Between seventeen ten and seventeen thirty, several variants appear: Matchpin, Maughbin, Magboe. They do not reflect a separate tradition. They reveal the distortions that occur when Scottish gutturals pass through the ears and the writing of English scribes: a guttural becomes an affricate, bin becomes pin, bone becomes boe. Nothing suggests a competing word. Everything points to a Scottish word imperfectly heard.
If this word existed, was there a Master Mason degree before the Hiramic reform? Possibly. We know nothing of its ritual form, but the existence of a specific word for Masters, predating the Moderns’ innovation, suggests an early degree, perhaps known only to a limited circle. Scottish sources are scarce. No manuscript of the Mason Word appears before sixteen ninety-six, with the Edinburgh Register House Manuscript, followed by the Chetwode Crawley Manuscript. Neither mentions a third degree. Yet this silence proves nothing: seventeenth-century Masonry was an oral culture, deeply faithful to its oath of secrecy. A restricted degree would have left almost no trace.
Then come the Moderns. In Masonry Dissected, in seventeen thirty, a new word appears: MACHBENAH. It corresponds to a new narrative: the legend of Hiram, centred on the murder of the Master Builder and the search for the Lost Word. The dramaturgy changes. The moral emphasis grows. And the word itself changes. The Antients, a generation later, reject this innovation—not the idea of a third degree, but the Moderns’ Hiramic version. They retain Mahabone, which they regard as the older form. Two traditions now coexist: one Noahite, one Hiramic.

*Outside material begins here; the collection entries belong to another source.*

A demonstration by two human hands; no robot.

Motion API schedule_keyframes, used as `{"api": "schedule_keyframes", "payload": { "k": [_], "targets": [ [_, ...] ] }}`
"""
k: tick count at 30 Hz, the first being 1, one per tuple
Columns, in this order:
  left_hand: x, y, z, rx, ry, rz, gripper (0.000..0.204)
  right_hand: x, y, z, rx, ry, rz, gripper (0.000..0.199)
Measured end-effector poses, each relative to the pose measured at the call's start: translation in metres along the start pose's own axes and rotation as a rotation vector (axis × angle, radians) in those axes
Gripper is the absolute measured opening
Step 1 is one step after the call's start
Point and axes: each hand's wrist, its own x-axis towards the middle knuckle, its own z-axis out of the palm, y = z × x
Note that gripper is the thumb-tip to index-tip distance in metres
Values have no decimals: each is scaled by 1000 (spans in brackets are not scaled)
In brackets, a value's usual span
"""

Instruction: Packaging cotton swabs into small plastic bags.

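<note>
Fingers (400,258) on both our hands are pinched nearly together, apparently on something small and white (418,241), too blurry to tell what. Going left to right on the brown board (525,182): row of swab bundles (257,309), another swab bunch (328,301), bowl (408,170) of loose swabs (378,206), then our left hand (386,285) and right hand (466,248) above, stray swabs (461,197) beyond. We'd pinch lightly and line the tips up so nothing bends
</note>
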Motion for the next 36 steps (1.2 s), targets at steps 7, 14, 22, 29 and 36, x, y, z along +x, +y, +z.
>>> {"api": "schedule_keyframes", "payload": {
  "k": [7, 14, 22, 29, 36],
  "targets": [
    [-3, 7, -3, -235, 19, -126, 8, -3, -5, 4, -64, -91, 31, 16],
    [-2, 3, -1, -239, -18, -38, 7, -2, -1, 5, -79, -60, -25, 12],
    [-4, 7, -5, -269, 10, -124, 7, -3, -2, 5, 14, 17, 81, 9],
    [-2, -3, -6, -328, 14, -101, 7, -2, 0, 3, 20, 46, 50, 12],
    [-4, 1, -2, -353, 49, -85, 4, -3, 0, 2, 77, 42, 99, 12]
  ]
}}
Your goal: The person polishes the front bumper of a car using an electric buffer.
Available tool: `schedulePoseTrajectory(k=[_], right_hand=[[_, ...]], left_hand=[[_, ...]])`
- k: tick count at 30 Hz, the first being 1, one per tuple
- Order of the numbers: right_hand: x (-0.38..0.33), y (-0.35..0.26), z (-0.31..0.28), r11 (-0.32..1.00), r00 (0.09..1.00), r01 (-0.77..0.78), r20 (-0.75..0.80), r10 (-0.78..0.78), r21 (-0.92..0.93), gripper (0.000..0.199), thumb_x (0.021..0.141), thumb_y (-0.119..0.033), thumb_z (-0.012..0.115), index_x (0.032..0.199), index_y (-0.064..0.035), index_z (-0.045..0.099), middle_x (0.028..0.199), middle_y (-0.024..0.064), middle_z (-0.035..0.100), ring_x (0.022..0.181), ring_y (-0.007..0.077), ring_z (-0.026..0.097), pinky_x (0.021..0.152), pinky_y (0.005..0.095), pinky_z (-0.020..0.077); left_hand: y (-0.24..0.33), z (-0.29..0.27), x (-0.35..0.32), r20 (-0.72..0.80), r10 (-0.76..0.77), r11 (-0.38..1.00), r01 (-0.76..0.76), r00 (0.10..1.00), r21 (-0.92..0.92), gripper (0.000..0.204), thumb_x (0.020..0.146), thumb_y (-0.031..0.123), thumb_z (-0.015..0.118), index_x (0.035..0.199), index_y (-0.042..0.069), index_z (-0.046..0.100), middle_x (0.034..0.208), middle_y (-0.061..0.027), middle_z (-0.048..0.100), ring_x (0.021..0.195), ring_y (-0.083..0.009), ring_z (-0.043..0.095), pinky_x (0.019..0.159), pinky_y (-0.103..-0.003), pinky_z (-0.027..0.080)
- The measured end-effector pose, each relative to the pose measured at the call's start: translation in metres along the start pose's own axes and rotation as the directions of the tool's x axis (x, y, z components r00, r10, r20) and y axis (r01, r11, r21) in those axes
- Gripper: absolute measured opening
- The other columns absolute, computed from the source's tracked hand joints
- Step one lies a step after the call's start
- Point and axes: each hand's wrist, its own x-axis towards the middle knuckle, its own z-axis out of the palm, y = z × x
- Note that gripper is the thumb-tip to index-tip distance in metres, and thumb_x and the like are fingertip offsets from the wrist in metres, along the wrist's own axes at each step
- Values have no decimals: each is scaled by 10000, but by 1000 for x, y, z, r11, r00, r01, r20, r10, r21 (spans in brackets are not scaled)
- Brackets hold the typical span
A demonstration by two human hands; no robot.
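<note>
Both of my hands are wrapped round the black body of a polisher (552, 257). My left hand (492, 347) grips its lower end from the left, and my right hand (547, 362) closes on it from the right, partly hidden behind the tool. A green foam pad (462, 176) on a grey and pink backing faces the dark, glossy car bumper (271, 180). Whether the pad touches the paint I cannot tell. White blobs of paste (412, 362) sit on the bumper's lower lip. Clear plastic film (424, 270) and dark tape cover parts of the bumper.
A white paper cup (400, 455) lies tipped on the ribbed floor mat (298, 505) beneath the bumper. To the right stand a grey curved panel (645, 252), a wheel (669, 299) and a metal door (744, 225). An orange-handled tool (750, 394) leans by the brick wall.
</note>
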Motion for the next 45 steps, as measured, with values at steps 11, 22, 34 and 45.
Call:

When the two currents unite in the early nineteenth century, Mahabone becomes standard. Yet it does not entirely erase the memory of the first word. Its etymology, its sound, its symbolic texture continue to carry, quietly, the trace of an earlier layer. It survives in certain higher degrees, in the figure of Noah, and in symbols linked to the bone and the marrow. The history of the MB Word is not the history of a replacement. It is the history of a superimposition. Two narratives, two symbolic strata, two ways of expressing the same mystery: what is lost, what is transmitted, and what endures—even when the words themselves change.